Bei nach wie vor ungelösten Kernfragen haben die Bundesrepublik und Polen einen weiteren Schritt getan, um wenigstens ihre Zusammenarbeit zu verbessern und zu vertiefen. Am vergangenen Freitag unterzeichneten Außenminister Genscher und der polnische Außenhandelsminister Olszewski im Auswärtigen Amt ein Zehnjahresabkommen über die wirtschaftliche, industrielle und technische Kooperation. Der neue Vertrag bezieht auch Westberlin ein.

Die Zusammenarbeit mit polnischen Unternehmen hat nach Genschers Worten schon heute "ein Ausmaß wie kaum mit einem anderen europäischen Land". Das Abkommen schafft den rechtlichen Rahmen für diese engen privatwirtschaftlichen Bindungen und löst den auslaufenden Handelsvertrag von 1970 ab.
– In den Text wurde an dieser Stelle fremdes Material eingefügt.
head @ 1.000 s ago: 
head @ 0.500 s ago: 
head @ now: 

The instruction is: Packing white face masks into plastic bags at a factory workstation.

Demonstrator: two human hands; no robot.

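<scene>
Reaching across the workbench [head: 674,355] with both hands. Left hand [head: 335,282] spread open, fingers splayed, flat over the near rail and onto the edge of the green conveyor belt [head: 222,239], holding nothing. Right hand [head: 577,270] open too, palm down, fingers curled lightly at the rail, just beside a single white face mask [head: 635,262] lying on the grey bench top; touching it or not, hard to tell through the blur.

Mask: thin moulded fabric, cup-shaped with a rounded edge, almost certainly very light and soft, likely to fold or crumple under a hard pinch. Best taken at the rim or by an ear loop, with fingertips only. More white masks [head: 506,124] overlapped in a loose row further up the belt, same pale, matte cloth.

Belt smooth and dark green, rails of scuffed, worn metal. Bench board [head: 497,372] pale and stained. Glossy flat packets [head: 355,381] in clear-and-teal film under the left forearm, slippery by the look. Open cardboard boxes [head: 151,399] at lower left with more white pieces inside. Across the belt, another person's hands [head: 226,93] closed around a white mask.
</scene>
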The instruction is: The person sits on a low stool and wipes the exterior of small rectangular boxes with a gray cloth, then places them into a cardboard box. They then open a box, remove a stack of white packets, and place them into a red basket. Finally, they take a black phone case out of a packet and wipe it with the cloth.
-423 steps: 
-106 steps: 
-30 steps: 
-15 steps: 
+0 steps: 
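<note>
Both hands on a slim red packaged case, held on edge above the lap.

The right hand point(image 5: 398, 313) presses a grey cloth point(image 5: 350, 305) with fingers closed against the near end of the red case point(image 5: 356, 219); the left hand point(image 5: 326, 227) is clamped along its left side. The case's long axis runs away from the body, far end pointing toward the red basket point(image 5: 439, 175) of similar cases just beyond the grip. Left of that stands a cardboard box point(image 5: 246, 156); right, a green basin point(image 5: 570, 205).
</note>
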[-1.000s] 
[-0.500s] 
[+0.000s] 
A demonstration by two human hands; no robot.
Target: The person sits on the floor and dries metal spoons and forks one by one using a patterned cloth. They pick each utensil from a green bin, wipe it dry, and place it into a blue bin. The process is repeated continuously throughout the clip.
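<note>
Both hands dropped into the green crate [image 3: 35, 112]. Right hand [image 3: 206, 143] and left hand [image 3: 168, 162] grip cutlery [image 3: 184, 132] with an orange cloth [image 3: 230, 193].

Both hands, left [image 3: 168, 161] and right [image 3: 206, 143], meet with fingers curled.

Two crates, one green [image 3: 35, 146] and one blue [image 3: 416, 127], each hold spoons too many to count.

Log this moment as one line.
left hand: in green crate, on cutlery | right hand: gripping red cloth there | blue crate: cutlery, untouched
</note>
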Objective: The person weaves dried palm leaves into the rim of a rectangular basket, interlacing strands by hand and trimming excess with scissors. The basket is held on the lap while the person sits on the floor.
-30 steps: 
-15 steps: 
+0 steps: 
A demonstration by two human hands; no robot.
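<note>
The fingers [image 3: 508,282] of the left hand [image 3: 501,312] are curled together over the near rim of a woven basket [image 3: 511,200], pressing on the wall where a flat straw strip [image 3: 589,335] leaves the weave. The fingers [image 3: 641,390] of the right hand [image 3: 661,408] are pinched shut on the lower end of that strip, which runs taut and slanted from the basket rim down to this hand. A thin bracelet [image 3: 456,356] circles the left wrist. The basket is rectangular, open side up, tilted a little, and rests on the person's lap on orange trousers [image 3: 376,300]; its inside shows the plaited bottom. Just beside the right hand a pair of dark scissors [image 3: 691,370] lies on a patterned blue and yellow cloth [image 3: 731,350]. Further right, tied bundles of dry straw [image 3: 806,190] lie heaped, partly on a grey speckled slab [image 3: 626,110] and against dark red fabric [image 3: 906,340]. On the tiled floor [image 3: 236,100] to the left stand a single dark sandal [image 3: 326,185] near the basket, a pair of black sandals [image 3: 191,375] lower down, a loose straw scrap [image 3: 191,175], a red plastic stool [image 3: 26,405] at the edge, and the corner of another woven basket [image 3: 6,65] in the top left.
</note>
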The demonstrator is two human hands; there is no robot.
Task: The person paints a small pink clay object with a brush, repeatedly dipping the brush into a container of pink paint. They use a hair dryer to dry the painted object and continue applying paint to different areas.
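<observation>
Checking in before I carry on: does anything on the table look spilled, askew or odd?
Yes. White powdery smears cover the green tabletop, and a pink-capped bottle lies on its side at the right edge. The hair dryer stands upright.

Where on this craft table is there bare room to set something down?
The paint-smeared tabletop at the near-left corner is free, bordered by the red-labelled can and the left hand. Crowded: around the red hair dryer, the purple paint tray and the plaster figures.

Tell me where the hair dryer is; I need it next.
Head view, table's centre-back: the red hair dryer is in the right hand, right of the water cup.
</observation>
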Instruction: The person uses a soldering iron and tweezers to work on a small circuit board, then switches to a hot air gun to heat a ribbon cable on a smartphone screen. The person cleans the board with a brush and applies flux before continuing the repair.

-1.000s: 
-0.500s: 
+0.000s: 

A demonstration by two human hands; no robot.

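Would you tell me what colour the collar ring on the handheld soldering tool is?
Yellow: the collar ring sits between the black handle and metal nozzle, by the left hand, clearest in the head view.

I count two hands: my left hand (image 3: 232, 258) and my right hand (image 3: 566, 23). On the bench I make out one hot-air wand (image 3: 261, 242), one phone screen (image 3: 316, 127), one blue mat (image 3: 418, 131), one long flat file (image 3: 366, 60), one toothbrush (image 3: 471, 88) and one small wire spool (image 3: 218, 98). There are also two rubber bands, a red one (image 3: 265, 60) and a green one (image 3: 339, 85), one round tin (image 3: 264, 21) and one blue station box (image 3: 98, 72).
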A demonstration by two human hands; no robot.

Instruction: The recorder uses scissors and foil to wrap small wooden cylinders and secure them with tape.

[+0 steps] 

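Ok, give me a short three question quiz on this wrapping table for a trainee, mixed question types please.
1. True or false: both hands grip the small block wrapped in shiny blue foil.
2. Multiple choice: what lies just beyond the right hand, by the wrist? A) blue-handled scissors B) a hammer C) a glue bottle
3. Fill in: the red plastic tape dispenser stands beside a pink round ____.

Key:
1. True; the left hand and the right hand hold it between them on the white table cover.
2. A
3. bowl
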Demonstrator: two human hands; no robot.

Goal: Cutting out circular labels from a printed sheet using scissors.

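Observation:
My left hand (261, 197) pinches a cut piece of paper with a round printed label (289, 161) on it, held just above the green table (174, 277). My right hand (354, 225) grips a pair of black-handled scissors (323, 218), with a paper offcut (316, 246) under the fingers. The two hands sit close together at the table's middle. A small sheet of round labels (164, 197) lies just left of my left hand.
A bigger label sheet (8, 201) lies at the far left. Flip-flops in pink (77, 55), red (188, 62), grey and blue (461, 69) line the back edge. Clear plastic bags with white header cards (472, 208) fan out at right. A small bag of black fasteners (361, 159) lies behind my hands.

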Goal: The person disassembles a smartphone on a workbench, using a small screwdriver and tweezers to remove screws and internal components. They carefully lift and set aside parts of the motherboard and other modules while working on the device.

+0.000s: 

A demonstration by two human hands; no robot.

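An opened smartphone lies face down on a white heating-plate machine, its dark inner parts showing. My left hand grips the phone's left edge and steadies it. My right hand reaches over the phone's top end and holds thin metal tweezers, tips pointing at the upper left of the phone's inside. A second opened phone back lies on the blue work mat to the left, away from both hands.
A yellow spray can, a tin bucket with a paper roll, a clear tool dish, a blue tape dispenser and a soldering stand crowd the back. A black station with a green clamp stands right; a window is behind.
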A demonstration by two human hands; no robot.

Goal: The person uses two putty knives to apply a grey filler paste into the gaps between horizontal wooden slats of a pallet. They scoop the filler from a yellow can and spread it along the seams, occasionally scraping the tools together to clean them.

Zum gleichen Zeitpunkt kam eine Bundestagsdelegation unter Leitung von Annemarie Renger von einem fünftägigen Polenbesuch zurück. In allen Gesprächen war deutlich geworden, daß Warschau die Frage der Familienzusammenführung mit finanziellen Entschädigungen für polnische KZ-Opfer verbindet. Außenminister Olszowski gab zu verstehen, daß erst nach der Regelung der Entschädigungsfrage mehr und mehr Ausreisegenehmigungen erteilt würden – "und sogar über das vereinbarte Maß hinaus".